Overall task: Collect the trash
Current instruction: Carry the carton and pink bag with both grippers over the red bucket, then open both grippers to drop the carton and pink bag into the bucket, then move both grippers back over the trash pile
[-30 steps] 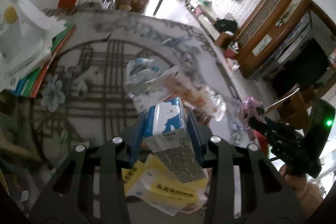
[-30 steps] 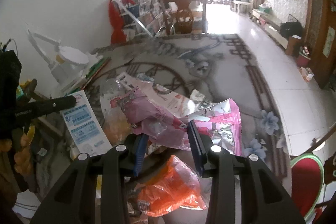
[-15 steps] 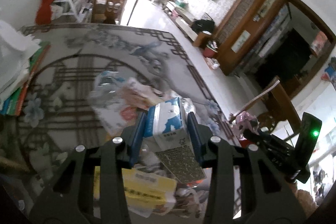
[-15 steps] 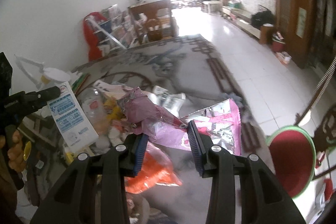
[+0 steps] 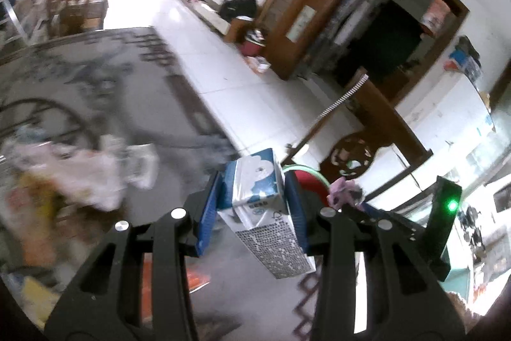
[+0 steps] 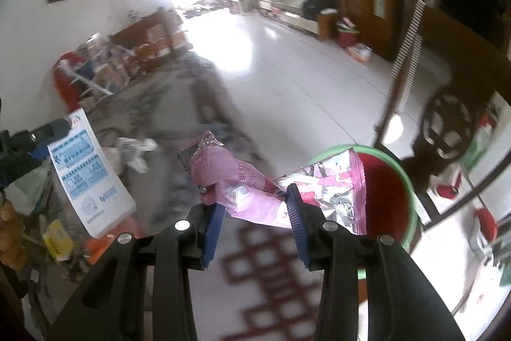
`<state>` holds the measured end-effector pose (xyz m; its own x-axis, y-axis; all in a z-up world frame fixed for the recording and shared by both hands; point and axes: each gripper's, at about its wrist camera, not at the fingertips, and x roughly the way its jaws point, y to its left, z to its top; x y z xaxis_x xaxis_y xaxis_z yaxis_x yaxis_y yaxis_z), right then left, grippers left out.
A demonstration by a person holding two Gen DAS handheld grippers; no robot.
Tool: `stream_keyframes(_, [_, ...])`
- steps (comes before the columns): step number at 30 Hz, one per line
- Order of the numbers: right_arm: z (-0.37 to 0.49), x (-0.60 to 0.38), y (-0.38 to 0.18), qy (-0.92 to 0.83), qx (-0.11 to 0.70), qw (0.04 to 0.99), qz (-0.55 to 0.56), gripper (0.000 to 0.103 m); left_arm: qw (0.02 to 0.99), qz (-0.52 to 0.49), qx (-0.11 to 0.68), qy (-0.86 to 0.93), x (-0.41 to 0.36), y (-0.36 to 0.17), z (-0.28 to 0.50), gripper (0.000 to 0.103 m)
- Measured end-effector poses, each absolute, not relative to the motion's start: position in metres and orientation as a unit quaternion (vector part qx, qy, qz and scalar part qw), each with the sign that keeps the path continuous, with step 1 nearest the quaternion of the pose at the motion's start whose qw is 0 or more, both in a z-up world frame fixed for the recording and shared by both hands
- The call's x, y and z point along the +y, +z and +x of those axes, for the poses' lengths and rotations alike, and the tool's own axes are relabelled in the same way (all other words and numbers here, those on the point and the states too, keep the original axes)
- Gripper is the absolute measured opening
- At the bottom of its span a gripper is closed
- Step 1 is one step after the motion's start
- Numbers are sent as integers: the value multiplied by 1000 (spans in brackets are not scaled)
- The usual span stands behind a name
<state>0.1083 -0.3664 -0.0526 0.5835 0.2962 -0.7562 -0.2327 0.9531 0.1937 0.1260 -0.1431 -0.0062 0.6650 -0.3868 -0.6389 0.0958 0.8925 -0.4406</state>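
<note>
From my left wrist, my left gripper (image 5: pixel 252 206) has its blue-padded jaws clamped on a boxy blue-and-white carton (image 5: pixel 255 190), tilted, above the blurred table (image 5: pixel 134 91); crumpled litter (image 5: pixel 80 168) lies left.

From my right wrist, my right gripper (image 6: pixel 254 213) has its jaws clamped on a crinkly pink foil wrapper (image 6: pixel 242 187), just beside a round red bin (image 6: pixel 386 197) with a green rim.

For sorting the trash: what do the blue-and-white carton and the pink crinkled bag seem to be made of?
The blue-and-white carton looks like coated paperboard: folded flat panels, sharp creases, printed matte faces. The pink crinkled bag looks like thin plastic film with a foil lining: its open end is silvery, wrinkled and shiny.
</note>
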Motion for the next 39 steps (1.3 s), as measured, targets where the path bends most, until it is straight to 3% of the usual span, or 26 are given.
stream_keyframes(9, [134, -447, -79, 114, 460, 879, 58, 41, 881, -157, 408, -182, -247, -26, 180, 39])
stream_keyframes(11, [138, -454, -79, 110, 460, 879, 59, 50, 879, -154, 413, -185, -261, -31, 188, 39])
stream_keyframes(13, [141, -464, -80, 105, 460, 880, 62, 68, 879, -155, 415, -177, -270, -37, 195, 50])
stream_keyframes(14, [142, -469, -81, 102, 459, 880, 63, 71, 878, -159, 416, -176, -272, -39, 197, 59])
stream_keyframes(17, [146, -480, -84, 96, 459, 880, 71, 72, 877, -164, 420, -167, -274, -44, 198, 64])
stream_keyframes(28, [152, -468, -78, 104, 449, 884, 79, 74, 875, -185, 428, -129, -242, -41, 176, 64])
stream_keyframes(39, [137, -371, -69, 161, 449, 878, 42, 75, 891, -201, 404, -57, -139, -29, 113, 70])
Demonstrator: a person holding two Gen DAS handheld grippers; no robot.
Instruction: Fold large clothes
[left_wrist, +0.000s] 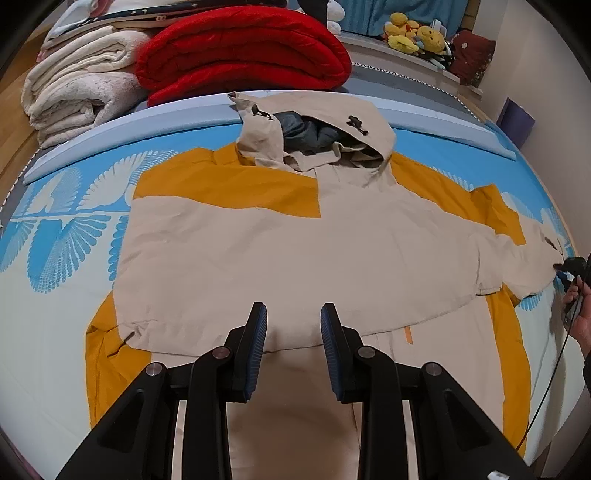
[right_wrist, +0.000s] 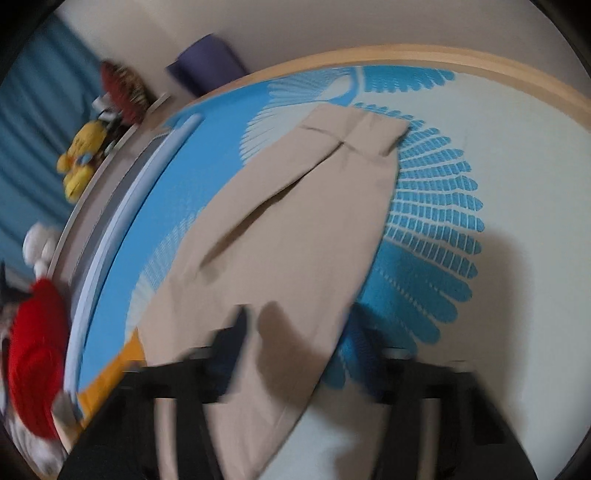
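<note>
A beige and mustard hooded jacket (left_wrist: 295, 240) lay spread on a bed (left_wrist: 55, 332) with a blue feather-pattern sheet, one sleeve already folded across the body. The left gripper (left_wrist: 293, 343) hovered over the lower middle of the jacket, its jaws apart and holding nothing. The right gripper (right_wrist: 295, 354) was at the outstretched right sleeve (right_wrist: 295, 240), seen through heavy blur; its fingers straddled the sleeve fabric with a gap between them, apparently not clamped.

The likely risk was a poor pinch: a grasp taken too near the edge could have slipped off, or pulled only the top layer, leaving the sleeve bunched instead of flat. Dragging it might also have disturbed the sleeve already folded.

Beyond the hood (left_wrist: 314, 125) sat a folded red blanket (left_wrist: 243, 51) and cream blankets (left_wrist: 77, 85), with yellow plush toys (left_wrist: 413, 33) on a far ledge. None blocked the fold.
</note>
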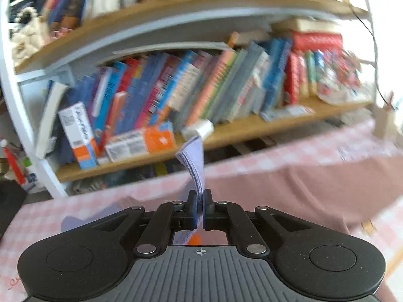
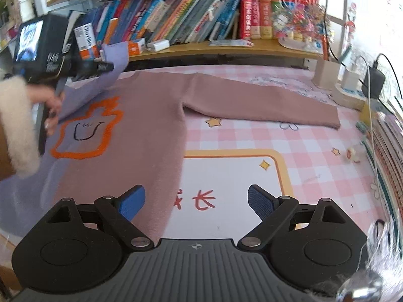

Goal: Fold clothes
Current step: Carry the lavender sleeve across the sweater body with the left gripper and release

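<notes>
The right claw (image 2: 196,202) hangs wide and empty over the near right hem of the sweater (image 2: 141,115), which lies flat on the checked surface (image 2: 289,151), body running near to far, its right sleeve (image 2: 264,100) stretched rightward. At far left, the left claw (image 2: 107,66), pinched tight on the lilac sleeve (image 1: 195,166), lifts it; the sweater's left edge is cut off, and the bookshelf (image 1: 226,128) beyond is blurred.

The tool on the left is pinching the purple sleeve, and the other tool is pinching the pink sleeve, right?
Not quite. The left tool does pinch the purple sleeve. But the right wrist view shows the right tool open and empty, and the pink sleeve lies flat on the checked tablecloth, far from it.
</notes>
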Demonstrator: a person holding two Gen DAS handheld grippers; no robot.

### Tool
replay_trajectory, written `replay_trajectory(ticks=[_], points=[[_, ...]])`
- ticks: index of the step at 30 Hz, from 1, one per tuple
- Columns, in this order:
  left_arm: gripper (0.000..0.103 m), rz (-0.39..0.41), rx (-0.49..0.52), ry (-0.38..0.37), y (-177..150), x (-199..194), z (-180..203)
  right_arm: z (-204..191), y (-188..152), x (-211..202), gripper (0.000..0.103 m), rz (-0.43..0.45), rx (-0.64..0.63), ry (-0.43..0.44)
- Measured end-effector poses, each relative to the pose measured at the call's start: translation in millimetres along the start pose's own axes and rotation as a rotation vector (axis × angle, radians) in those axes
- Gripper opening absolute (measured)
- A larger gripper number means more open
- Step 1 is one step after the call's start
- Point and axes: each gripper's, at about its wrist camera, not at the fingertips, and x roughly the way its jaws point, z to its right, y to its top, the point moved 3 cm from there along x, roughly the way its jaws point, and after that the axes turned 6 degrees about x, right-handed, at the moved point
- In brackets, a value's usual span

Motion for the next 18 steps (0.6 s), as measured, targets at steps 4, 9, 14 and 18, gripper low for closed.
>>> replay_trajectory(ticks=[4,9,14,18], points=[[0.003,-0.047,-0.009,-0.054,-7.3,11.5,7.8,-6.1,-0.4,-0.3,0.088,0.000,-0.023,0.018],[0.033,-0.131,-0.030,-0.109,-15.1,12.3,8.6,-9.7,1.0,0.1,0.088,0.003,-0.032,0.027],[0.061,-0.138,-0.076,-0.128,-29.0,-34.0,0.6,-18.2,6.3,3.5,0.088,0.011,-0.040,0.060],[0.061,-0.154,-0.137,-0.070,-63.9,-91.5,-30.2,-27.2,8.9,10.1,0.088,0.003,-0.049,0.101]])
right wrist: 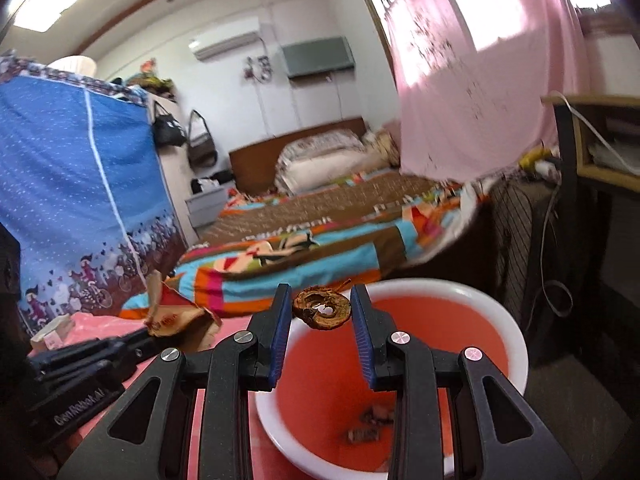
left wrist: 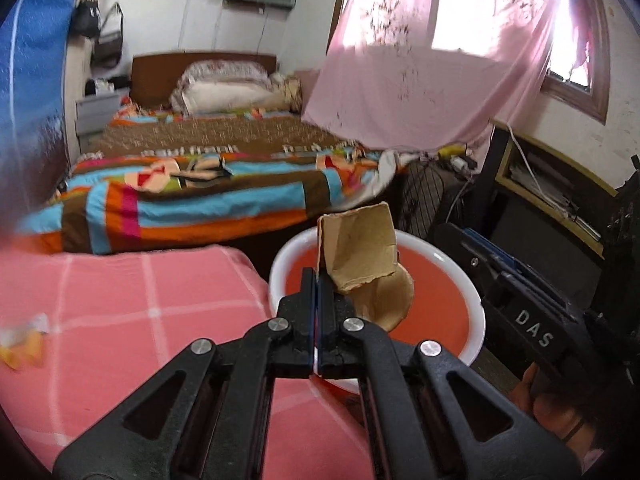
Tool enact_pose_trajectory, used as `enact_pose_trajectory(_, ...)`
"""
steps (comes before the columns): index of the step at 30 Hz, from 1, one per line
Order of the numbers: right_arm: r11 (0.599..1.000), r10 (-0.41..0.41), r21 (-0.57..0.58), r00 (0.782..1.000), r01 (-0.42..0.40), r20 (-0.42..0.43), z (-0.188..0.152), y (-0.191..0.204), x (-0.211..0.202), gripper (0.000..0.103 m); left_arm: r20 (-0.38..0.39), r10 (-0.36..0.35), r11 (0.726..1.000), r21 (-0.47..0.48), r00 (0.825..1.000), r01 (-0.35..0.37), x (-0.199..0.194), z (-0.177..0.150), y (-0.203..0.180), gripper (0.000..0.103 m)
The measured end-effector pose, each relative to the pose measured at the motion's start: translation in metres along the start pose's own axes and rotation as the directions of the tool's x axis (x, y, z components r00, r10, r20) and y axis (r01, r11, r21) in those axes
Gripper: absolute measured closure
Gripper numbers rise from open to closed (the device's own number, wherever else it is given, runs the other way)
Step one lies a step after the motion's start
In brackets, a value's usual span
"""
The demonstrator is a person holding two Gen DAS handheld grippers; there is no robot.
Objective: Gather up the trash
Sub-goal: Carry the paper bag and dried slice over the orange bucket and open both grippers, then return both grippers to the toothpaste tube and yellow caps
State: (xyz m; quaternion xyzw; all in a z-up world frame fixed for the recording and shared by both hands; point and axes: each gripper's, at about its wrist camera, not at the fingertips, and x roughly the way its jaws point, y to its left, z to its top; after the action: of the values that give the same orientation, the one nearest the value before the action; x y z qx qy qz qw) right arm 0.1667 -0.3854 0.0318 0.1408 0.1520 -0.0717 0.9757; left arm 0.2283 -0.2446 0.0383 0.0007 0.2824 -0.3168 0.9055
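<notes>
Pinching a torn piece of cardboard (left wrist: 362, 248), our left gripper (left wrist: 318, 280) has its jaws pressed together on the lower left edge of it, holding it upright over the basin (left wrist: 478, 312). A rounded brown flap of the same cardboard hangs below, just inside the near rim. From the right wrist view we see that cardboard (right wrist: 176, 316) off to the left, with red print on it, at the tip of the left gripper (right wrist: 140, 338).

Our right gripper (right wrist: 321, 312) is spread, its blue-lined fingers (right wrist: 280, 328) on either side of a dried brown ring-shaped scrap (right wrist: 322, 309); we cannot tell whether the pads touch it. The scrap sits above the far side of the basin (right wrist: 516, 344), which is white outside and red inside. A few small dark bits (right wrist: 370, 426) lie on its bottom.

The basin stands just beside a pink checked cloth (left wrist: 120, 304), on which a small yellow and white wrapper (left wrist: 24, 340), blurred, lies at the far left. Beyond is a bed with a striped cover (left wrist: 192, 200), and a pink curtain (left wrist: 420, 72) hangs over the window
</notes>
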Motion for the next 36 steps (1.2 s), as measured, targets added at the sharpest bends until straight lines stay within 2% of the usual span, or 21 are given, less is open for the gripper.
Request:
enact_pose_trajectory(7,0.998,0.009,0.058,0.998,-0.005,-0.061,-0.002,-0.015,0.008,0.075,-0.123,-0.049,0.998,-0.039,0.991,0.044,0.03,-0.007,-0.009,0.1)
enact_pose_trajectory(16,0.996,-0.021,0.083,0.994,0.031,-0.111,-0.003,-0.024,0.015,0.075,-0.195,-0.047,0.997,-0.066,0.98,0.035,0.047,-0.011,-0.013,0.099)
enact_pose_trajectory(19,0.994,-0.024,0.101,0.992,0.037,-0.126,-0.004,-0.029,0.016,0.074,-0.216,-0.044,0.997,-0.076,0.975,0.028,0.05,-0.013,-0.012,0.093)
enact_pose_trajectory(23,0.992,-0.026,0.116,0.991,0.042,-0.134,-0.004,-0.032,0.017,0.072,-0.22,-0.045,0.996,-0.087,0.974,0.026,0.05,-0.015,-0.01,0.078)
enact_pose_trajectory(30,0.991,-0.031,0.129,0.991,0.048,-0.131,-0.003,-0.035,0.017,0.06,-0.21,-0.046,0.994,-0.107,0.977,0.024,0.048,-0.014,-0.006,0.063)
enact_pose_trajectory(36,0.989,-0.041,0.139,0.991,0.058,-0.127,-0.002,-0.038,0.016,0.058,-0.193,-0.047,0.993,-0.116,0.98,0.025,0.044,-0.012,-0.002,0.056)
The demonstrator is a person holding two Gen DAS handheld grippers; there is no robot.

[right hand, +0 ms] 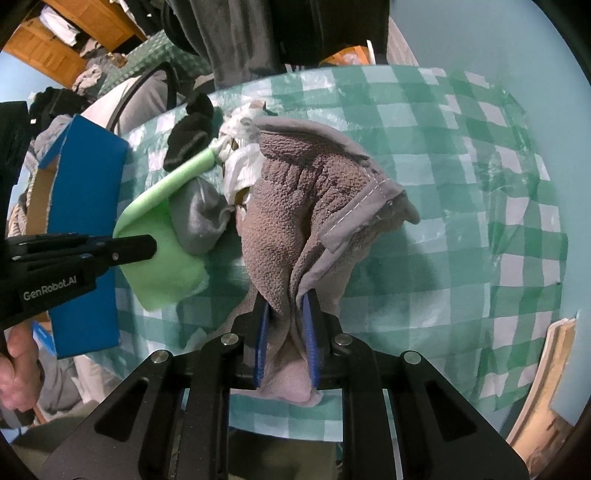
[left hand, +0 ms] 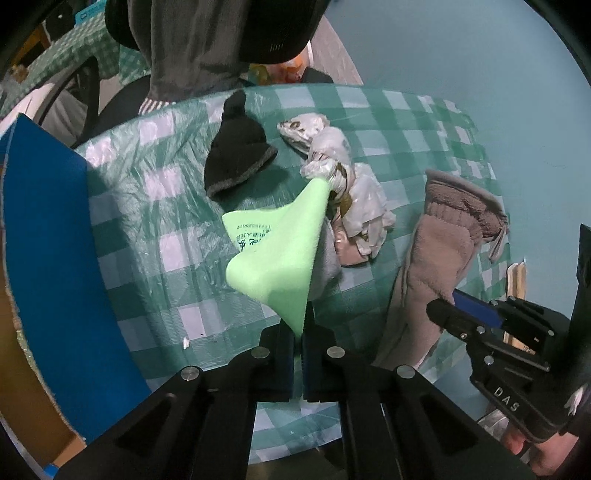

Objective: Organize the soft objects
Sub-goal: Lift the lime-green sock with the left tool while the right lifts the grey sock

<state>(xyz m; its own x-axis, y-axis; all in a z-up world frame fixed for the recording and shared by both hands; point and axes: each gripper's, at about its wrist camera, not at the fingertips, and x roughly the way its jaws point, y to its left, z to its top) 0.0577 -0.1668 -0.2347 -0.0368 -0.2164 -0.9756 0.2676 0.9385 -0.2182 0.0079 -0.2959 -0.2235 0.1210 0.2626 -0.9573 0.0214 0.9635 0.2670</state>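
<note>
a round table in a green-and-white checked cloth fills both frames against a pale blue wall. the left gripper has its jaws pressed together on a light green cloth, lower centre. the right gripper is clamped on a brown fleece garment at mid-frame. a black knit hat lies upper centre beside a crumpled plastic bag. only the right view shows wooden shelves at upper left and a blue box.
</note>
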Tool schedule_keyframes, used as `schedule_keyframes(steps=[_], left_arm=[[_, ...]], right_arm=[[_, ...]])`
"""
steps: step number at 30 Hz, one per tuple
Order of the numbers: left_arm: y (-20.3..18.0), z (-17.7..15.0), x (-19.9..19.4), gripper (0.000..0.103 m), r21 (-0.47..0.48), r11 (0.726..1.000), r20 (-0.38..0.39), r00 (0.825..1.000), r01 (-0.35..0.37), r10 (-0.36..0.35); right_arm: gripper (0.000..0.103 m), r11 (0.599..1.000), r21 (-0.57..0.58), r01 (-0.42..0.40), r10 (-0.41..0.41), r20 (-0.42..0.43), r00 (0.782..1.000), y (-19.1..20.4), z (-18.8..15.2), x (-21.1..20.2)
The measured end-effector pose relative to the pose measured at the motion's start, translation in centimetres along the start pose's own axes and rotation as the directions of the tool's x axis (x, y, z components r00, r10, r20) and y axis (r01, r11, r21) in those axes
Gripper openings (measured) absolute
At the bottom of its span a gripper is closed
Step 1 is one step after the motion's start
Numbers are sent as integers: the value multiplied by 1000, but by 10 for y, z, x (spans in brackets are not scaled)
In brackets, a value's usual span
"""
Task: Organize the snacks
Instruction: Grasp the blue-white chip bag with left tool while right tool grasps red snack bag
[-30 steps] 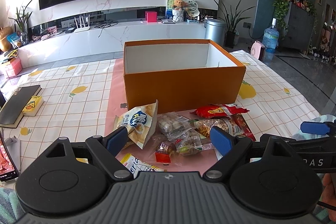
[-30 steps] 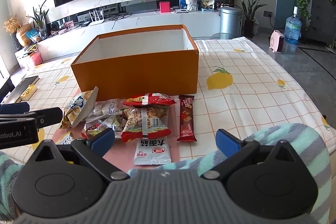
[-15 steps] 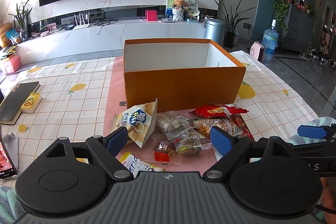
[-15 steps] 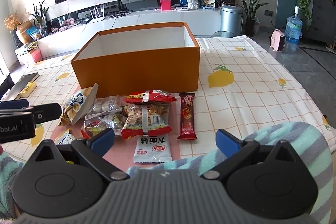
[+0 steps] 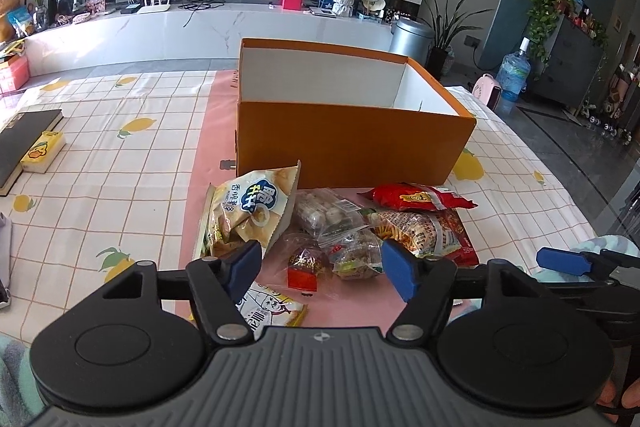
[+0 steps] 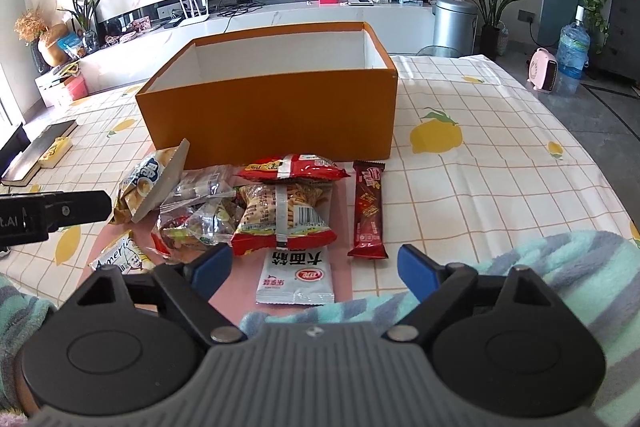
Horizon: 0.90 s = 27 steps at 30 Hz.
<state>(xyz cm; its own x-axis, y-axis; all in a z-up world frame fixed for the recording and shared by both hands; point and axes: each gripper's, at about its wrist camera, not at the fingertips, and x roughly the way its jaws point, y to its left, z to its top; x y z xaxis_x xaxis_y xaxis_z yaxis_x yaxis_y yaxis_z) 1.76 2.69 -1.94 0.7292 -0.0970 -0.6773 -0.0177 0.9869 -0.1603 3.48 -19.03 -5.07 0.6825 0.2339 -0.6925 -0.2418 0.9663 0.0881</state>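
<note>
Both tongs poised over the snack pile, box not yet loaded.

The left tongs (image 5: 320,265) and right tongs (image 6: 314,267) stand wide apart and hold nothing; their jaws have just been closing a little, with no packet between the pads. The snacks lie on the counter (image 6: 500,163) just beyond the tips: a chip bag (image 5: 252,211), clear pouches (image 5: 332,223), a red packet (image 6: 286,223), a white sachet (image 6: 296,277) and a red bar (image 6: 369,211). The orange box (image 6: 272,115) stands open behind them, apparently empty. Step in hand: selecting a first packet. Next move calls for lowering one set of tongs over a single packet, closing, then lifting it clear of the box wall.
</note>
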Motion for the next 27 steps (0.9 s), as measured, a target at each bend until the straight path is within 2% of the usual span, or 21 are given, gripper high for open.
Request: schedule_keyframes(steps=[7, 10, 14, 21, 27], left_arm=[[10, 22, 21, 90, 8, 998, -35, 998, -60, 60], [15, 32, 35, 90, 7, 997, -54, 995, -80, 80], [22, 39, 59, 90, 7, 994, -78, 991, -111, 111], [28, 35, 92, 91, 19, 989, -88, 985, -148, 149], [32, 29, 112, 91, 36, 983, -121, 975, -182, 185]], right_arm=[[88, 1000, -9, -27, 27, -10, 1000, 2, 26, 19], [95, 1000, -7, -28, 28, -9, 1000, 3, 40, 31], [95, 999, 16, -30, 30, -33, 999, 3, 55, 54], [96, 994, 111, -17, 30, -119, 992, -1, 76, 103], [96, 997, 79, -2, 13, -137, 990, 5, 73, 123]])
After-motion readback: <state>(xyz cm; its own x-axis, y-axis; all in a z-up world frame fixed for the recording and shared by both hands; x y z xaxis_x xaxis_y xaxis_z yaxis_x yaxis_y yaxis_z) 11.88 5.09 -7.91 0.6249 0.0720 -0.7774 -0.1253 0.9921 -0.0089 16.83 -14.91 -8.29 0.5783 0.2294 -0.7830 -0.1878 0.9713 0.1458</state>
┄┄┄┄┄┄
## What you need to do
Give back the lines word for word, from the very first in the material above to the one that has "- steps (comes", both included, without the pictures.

## Written response
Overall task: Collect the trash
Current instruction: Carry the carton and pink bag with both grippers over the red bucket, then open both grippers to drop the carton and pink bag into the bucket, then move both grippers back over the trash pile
[-30 steps] 
[-30 steps] 
[-15 steps] 
[-15 steps] 
[+0 steps] 
[+0 steps] 
`<state>` holds the measured end-effector pose (xyz m; its own x-axis, y-axis; all in a z-up world frame fixed for the recording and shared by both hands; point and axes: each gripper's, at about its wrist camera, not at the fingertips, and x roughly the way its jaws point, y to its left, z to its top; x y z xaxis_x xaxis_y xaxis_z yaxis_x yaxis_y yaxis_z), right then left, grippers left out.
A demonstration by a person holding two Gen DAS handheld grippers; no robot.
Tool: `stream_keyframes(_, [_, ...])`
- steps (comes before the columns): step number at 30 Hz, one per line

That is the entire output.